* _Task directions_: Produce as output only the lines below starting at the line with "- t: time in" and continuing through the line with "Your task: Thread", each one exactly as written.

* _Data below_:
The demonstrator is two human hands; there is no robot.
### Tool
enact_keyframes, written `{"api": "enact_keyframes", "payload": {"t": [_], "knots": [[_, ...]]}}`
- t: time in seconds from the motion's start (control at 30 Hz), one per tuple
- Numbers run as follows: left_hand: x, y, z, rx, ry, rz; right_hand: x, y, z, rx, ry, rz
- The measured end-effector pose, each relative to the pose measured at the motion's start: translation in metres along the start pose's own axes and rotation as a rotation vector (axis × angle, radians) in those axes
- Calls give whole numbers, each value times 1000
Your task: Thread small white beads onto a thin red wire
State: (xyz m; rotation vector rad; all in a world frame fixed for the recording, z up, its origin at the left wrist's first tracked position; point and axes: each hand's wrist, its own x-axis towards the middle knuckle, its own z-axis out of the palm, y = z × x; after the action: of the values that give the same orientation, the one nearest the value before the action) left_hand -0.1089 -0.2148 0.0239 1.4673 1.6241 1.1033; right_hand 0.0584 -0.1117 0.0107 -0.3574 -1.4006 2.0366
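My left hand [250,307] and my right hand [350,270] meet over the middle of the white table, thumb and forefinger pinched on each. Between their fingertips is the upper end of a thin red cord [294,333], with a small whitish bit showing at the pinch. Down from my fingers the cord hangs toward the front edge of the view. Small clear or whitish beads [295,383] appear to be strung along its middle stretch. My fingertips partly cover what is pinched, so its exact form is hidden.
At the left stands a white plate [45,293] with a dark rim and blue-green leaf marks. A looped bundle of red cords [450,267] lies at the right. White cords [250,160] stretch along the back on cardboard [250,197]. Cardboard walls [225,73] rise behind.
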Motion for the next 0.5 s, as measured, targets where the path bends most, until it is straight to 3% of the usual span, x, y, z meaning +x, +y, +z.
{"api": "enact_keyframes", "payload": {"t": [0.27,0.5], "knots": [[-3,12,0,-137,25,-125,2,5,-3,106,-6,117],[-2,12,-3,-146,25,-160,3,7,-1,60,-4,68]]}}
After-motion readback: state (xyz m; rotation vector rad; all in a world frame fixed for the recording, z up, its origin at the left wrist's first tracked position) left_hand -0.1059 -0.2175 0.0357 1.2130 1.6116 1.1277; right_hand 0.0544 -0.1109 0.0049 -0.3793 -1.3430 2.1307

* _Reply to the task_:
- t: time in seconds from the motion's start (control at 30 Hz), one per tuple
- Numbers run as follows: left_hand: x, y, z, rx, ry, rz; right_hand: x, y, z, rx, ry, rz
- The measured end-effector pose, each relative to the pose measured at the motion's start: translation in metres along the start pose's own axes and rotation as a rotation vector (axis × angle, radians) in those axes
- Calls give whole numbers, each value times 1000
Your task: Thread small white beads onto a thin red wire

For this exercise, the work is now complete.